**What you need to do:** List all the lines in these records that hold "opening".

═════ Information given

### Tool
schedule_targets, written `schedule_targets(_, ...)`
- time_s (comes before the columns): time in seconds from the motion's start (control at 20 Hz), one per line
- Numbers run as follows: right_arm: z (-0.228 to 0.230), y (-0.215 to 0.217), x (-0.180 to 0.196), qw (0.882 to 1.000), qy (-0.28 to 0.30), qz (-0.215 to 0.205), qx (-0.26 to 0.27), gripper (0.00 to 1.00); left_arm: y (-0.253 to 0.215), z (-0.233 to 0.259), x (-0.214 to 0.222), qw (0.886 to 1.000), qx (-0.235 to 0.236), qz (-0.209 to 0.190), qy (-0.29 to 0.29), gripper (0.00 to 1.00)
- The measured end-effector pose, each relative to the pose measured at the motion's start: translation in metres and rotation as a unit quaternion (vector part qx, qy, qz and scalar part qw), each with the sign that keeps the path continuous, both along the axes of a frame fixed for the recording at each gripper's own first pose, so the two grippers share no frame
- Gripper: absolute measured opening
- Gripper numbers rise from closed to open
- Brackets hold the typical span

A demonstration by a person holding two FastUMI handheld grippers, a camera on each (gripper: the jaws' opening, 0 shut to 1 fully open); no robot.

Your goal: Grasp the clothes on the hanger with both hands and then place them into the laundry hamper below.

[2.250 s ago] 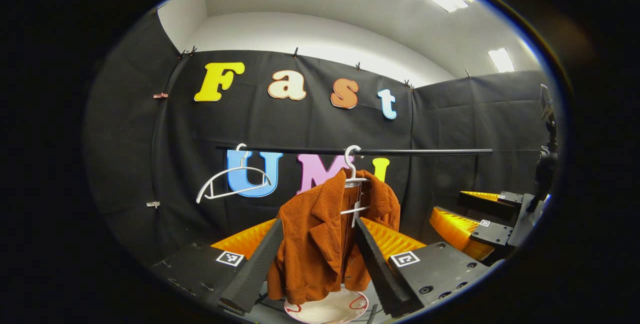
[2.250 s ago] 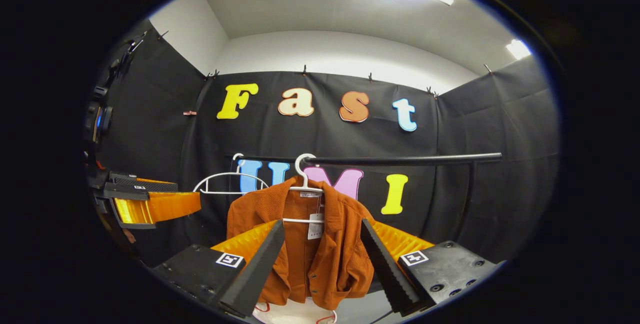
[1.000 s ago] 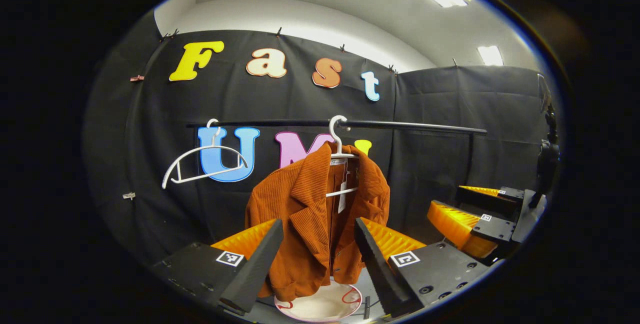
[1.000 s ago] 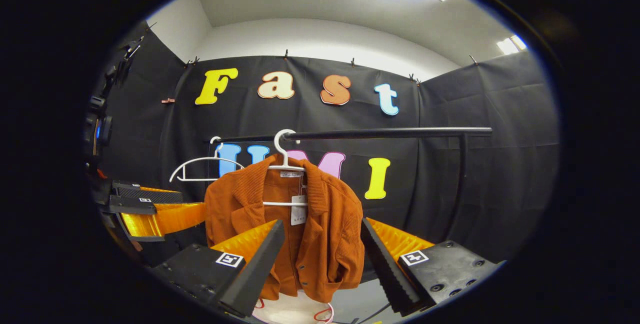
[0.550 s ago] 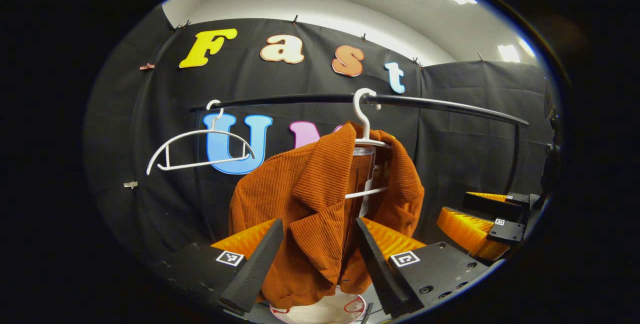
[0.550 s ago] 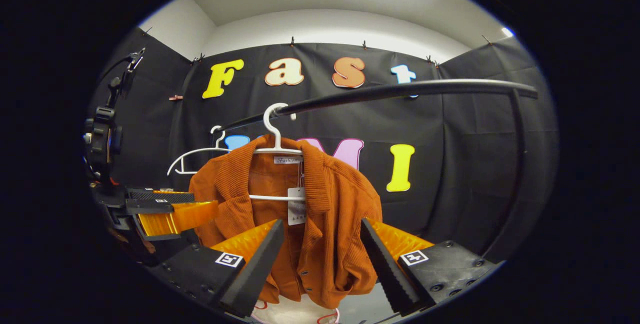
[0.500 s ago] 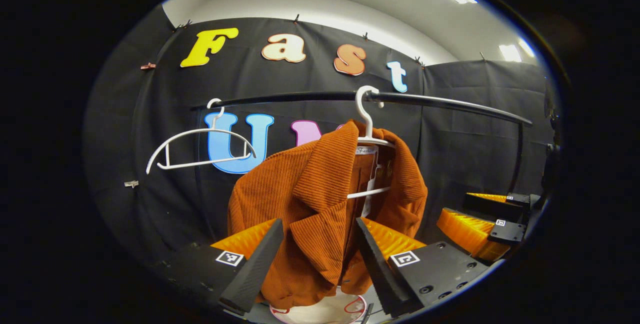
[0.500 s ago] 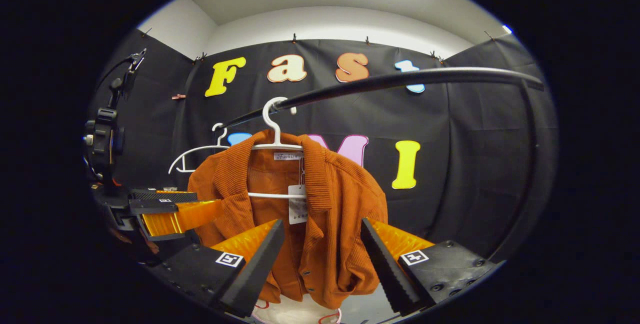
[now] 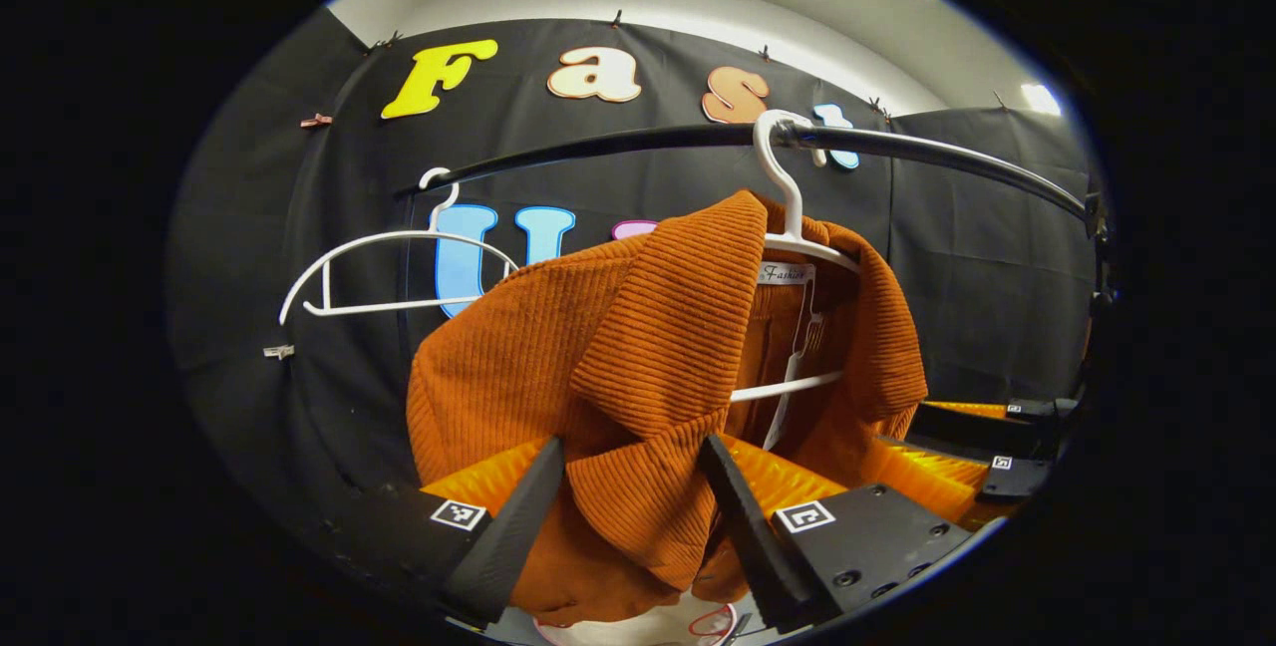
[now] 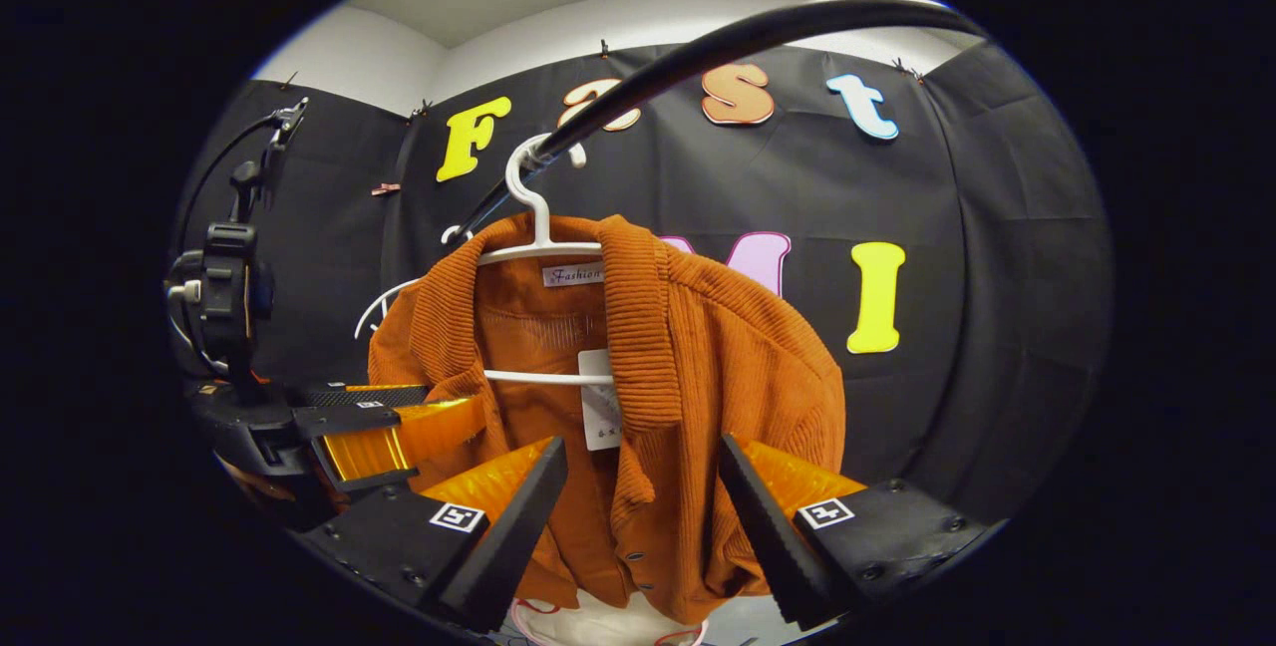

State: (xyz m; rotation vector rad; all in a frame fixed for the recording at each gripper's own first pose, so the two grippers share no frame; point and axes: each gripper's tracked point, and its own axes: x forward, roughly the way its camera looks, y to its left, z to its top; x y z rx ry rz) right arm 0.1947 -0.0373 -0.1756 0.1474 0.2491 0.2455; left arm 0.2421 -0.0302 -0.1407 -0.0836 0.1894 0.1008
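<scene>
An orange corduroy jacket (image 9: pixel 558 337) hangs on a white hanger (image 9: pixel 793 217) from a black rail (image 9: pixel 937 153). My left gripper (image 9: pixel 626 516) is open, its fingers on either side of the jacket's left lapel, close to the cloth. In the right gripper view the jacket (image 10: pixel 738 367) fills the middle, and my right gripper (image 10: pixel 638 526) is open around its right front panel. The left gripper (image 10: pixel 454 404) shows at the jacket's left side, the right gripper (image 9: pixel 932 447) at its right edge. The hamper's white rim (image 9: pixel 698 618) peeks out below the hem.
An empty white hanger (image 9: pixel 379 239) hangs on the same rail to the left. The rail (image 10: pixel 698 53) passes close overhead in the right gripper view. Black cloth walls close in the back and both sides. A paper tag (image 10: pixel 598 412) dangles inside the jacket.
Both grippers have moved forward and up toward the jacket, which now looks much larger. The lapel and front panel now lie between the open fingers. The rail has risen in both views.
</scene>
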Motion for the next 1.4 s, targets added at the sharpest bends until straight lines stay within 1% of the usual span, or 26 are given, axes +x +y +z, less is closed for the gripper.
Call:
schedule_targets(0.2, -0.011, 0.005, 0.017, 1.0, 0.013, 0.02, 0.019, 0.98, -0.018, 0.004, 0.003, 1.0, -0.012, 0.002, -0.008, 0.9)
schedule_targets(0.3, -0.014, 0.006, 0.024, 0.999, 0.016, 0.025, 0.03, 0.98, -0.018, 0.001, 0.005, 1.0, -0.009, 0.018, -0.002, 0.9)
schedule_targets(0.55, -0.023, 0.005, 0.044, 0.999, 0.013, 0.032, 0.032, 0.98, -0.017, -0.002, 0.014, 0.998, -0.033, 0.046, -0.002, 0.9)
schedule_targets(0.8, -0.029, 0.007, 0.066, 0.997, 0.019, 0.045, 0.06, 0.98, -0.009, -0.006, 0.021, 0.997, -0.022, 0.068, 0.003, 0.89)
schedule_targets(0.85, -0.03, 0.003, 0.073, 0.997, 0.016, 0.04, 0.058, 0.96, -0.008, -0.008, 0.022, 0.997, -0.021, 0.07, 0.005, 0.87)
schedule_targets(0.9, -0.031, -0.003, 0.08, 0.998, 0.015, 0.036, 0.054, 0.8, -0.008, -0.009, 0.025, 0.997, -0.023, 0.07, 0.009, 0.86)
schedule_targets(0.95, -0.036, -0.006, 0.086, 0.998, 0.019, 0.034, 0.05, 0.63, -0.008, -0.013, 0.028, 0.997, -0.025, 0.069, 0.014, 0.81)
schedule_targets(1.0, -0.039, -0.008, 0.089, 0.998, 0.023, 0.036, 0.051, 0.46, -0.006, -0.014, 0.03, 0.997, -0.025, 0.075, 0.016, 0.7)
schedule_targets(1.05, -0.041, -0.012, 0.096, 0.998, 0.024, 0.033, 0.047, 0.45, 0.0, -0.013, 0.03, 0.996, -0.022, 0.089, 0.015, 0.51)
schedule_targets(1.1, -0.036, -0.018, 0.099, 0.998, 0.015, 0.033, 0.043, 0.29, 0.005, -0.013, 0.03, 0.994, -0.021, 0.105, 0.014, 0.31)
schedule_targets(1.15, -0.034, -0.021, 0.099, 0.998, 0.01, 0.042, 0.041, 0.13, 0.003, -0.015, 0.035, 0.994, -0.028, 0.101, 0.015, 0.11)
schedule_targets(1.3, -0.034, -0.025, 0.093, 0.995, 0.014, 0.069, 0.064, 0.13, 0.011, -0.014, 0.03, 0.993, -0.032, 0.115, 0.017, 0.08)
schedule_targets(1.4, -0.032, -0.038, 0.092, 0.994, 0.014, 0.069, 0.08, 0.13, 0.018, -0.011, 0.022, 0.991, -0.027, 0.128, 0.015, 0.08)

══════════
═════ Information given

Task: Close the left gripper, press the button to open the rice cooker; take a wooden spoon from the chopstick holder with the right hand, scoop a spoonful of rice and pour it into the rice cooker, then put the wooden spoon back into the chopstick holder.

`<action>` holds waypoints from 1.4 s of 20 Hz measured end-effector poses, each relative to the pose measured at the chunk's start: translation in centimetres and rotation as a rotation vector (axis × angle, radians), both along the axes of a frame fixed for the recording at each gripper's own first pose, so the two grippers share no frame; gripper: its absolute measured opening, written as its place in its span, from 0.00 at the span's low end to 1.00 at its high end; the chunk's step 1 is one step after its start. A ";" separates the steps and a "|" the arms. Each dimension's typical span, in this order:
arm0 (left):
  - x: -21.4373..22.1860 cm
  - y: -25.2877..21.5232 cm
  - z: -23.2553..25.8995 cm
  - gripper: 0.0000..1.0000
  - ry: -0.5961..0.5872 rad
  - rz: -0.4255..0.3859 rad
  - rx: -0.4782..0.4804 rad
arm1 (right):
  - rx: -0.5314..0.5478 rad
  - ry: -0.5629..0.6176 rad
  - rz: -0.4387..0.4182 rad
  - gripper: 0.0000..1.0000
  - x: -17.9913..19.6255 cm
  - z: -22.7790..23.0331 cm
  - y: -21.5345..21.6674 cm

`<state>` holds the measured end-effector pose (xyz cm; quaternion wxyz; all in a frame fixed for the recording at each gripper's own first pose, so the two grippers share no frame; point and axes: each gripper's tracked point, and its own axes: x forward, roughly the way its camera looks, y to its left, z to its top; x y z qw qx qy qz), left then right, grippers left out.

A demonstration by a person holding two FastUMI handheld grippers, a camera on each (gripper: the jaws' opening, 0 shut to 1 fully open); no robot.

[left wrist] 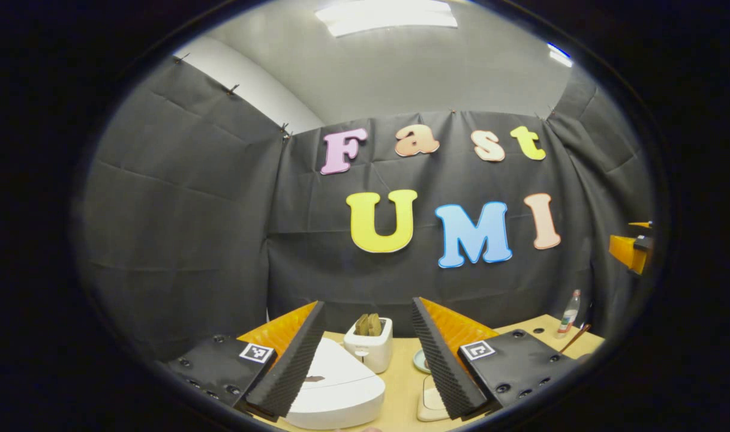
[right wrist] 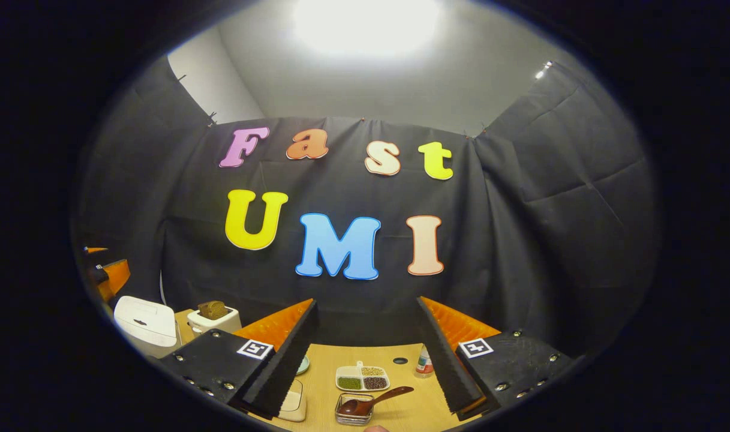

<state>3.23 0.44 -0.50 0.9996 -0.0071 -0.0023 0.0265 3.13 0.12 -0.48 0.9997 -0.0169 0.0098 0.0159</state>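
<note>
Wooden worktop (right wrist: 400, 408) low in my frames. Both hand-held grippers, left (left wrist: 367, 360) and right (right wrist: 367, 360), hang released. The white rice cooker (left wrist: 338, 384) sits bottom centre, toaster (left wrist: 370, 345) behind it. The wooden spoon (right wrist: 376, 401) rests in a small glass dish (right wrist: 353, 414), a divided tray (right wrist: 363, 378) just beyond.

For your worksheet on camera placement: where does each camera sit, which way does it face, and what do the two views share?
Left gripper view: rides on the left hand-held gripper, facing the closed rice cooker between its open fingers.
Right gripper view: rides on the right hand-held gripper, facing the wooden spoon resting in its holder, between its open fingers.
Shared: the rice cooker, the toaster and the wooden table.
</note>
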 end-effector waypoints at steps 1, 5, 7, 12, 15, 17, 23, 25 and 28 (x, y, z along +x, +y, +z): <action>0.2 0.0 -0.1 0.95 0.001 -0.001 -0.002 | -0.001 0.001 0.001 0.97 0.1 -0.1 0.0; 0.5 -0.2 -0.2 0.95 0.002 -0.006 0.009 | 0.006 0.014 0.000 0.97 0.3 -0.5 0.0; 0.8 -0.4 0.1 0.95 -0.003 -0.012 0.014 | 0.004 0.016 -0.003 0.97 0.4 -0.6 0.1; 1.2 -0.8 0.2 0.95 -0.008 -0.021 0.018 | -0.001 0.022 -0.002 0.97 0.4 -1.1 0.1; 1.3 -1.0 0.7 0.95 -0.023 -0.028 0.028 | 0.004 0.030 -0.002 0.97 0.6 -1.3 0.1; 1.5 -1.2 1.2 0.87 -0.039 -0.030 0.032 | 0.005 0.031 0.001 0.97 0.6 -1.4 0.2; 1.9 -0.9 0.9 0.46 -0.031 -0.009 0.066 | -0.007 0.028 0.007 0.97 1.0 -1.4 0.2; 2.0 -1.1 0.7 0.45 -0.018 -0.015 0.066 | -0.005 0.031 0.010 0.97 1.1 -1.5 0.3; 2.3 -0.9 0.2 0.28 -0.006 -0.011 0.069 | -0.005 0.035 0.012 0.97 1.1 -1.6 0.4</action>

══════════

**Answer to the exercise:**
- Gripper: absolute measured opening
A demonstration by a person holding two FastUMI handheld grippers, a camera on each (gripper: the jaws' opening, 0 shut to 1 fully open); no robot.
`<action>` holds waypoints from 1.4 s of 20 Hz measured end-effector poses, each relative to the pose measured at the chunk's start: translation in centimetres and rotation as a rotation vector (axis × angle, radians), both along the axes of a frame fixed for the recording at each gripper's own first pose, so the two grippers share no frame; gripper: its absolute measured opening, written as its place in its span, from 0.00 at the span's low end to 1.00 at its high end; the chunk's step 1 is one step after its start. A ";" separates the steps and a "|" the arms. Each dimension's typical span, in this order:
A demonstration by a person holding two FastUMI handheld grippers, a camera on each (gripper: the jaws' opening, 0 shut to 1 fully open); no robot.

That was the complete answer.